>>>

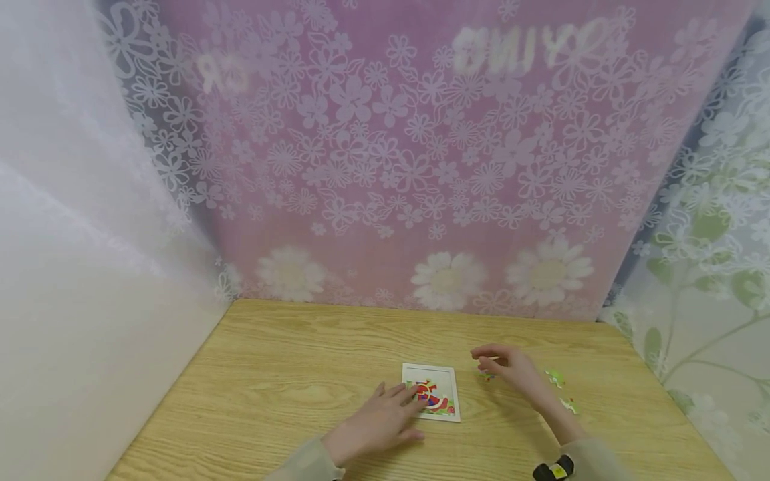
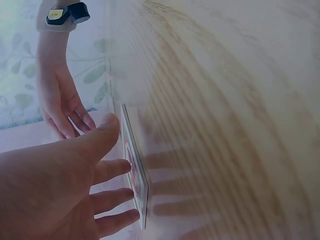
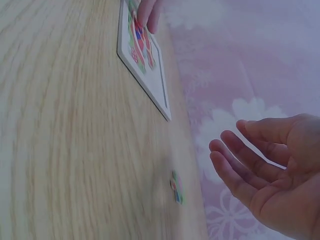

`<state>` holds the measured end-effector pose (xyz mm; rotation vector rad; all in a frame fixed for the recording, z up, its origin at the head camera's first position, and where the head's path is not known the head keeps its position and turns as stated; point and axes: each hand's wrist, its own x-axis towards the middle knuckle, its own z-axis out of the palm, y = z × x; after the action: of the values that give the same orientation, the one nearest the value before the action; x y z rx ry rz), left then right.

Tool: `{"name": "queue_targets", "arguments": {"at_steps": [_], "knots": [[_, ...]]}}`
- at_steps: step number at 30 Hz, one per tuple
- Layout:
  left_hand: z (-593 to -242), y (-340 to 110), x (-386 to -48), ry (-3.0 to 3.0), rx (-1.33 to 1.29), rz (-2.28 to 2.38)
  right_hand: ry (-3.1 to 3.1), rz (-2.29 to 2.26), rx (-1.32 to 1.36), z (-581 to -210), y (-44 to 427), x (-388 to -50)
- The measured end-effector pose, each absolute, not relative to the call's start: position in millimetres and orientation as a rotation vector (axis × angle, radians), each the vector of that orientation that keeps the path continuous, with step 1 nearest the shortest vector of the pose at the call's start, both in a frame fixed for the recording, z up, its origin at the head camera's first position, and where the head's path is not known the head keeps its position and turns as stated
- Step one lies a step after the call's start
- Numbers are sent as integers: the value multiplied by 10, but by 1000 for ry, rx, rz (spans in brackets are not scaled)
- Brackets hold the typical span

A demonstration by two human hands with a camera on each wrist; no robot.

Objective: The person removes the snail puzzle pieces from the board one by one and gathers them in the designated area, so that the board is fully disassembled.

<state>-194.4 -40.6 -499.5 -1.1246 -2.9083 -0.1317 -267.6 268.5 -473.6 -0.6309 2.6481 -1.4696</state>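
A white-framed jigsaw puzzle board (image 1: 445, 381) lies on the table, its lower part filled with red, blue and green pieces. My left hand (image 1: 381, 419) rests with spread fingers on the board's left side, fingertips on the pieces; in the left wrist view those fingers (image 2: 112, 200) reach the board's face. To the right of the board, my right hand (image 1: 511, 371) hovers over a loose puzzle piece (image 1: 486, 376). In the right wrist view that piece (image 3: 176, 187) lies apart from the hand (image 3: 270, 170), whose relaxed, slightly bent fingers hold nothing.
Two more loose green puzzle pieces, one farther back (image 1: 555, 379) and one nearer (image 1: 568, 405), lie to the right of my right forearm. A pink flowered curtain (image 1: 373, 200) hangs behind the wooden table (image 1: 289, 361). A black band (image 1: 555, 469) is around the right wrist.
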Motion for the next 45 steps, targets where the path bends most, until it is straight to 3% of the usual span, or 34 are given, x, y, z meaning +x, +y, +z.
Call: {"name": "queue_targets", "arguments": {"at_steps": [14,20,45], "knots": [[-5048,-468,-1959,-2948,-1101,-161,2569,-1424,-649,-4901,2266,-2726],[-5027,-452,-1957,-2950,-1094,-161,2595,-1336,-777,-4916,2126,-2719],[-5027,-387,-1957,-2920,-1108,-110,2559,-1266,-714,-4999,1921,-2783]]}}
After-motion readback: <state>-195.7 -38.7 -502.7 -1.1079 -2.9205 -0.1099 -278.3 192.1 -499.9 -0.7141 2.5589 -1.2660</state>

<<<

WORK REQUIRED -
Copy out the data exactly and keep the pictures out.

TASK OUTPUT -
`<state>` holds the measured end-effector pose (xyz mm; rotation vector rad; all in a frame fixed for the recording, z up, its origin at the head camera's first position, and where the head's path is not known the head keeps its position and turns as stated; point and axes: each hand's wrist, its own x-axis towards the middle knuckle, its own z-axis out of the palm, y = z × x; after the action: of the values that give the same orientation, the one nearest the value before the action; x y z rx ry rz), left then right.

Tool: `{"name": "queue_targets", "arguments": {"at_steps": [_], "knots": [[_, ...]]}}`
- at_steps: step number at 30 Hz, one per tuple
- Layout:
  left_hand: z (-593 to -242), y (-340 to 110), x (-386 to -48), ry (-3.0 to 3.0), rx (-1.33 to 1.29), rz (-2.28 to 2.38)
  right_hand: ry (-3.1 to 3.1), rz (-2.29 to 2.26), rx (-1.32 to 1.36), z (-581 to -210), y (-44 to 427), x (-388 to -50)
- The measured end-effector pose, each absolute, not relative to the call's start: position in millimetres and orientation as a rotation vector (axis × angle, radians), each the vector of that orientation that keeps the path continuous, with step 1 nearest the shortest vector of the pose at the call's start, both in a frame fixed for the recording, z up, its origin at the head camera's first position, and where the head's path is not known the head keeps its position and turns as stated
- Step one lies a step after the call's start
- Numbers are sent as integers: the value multiplied by 10, but by 1000 for ry, rx, rz (spans in brackets are not scaled)
- Brackets hold the typical span

A demonstration by two human hands with a camera on each wrist; no robot.

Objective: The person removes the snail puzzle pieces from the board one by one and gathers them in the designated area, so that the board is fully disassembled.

<state>-194.4 -40.6 -499.5 -1.1246 -2.9083 -0.1317 -267.6 268.5 -473.6 -0.6309 2.6481 -1.4696</state>
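A white-framed jigsaw puzzle board (image 1: 445, 381) lies on the table, its lower part filled with red, blue and green pieces. My left hand (image 1: 381, 419) rests with spread fingers on the board's left side, fingertips on the pieces; in the left wrist view those fingers (image 2: 112, 200) reach the board's face. To the right of the board, my right hand (image 1: 511, 371) hovers over a loose puzzle piece (image 1: 486, 376). In the right wrist view that piece (image 3: 176, 187) lies apart from the hand (image 3: 270, 170), whose relaxed, slightly bent fingers hold nothing.
Two more loose green puzzle pieces, one farther back (image 1: 555, 379) and one nearer (image 1: 568, 405), lie to the right of my right forearm. A pink flowered curtain (image 1: 373, 200) hangs behind the wooden table (image 1: 289, 361). A black band (image 1: 555, 469) is around the right wrist.
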Motion for the next 45 steps, targets where the path bends most, until it is straight to 3% of the usual span, or 34 are given, x, y, z meaning +x, +y, +z.
Call: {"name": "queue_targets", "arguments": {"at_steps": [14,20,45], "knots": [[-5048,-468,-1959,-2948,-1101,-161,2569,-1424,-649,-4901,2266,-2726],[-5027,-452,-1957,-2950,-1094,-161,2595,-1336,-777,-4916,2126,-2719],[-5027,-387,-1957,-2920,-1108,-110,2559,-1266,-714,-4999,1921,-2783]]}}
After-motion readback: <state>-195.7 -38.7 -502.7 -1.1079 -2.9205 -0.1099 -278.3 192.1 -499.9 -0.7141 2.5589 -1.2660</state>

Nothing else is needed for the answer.